Embora a delegada de proteção do CICV normalmente trabalhe no Reino Unido, Ben-Youssef havia sido convocada para ajudar na operação.

"Quando o avião decolou, deu para sentir que o clima mudou. As pessoas relaxaram porque sabiam que os aviões nos outros lugares haviam decolado, sabiam o que estava acontecendo", disse ela.

"Tivemos que superar desafios logísticos enormes para que tudo desse certo. Para começar, os ex-detidos tiveram que viajar 10 horas de ônibus para chegar ao aeroporto e passaram por diversos postos de verificação de segurança pelo caminho.

Quando finalmente chegaram ao aeroporto e perceberam que realmente estavam indo para casa, começaram a cantar com alegria. Foi um momento especial."

Muitos tinham feridas de guerra, vários precisaram embarcar em macas.

Em cada aeroporto, funcionários do CICV verificaram a identidade dos ex-detidos. Eles também receberam kits de higiene, máscaras, roupas, alimentos e uma pequena quantidade de dinheiro para ajudá-los a voltar para casa depois que chegassem ao destino.

"Estavam felizes porque iriam para casa. Muitos disseram que queriam se casar. Outros não viam a hora de comer a comida caseira preparada por sua mãe", disse Ben-Youssef.

"Fomos responsáveis pelos voos, mas esta operação não se resumiu ao transporte.

Do ponto de vista humanitário, havia pessoas que passaram anos longe da família. Algumas famílias não sabiam se seus entes queridos estavam mortos ou vivos. Então, esta operação reuniu famílias e possibilitará que os feridos recebam o atendimento médico de que precisam."

Confiança e esperança

Durante dois dias, o CICV supervisionou 11 voos entre várias cidades no Iêmen e na Arábia Saudita. Um total de 1.056 pessoas que estavam detidas foi levado de volta a seu lugar de origem.

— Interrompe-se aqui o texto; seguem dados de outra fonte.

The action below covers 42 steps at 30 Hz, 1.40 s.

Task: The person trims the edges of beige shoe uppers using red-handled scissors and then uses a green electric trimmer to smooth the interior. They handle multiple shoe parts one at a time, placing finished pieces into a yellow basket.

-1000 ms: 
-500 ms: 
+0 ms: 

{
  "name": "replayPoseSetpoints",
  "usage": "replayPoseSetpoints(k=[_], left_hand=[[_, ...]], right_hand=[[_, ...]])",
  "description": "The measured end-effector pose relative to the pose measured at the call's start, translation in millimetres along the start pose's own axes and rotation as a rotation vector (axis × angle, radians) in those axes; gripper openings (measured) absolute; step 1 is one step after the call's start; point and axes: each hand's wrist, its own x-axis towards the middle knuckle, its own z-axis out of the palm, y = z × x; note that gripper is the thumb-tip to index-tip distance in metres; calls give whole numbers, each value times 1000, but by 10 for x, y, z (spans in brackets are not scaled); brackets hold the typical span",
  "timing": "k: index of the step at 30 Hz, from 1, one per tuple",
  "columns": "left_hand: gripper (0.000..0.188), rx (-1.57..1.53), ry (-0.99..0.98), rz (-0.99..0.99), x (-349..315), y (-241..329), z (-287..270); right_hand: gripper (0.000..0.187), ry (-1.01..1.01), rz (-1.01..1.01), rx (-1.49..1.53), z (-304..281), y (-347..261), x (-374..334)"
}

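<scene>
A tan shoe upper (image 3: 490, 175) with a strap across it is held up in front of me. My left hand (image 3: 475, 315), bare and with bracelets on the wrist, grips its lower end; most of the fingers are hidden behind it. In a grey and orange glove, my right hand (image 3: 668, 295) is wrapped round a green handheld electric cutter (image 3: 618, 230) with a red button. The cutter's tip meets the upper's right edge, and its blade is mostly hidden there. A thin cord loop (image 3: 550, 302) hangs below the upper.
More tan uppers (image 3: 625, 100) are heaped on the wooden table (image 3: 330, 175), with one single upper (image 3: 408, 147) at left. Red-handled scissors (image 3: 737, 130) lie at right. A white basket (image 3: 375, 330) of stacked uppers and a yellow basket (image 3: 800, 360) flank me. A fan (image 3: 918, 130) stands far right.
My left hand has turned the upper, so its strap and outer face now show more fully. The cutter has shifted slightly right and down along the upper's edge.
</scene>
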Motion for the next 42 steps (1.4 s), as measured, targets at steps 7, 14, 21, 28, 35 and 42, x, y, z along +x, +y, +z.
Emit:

Esta é a maior operação do tipo realizada durante o conflito armado no Iêmen e a maior realizada pelo CICV em tempos de guerra desde maio de 1953, na Guerra da Coreia.

Quando tudo terminou, fiquei no meu quarto ouvindo crianças que brincavam nas ruas", disse Carboni.

"Esta liberação não vai mudar a cara do conflito armado, mas realmente acho que nos dá esperança. Ela nos mostra aonde a vontade política e o compromisso podem chegar. Isso ajuda a criar confiança entre os lados, e esperamos que leve a um maior diálogo.

Somente as partes envolvidas no conflito podem gerar uma mudança positiva e duradoura. Somente uma solução política pode acabar com o sofrimento e dar um futuro melhor àquelas crianças."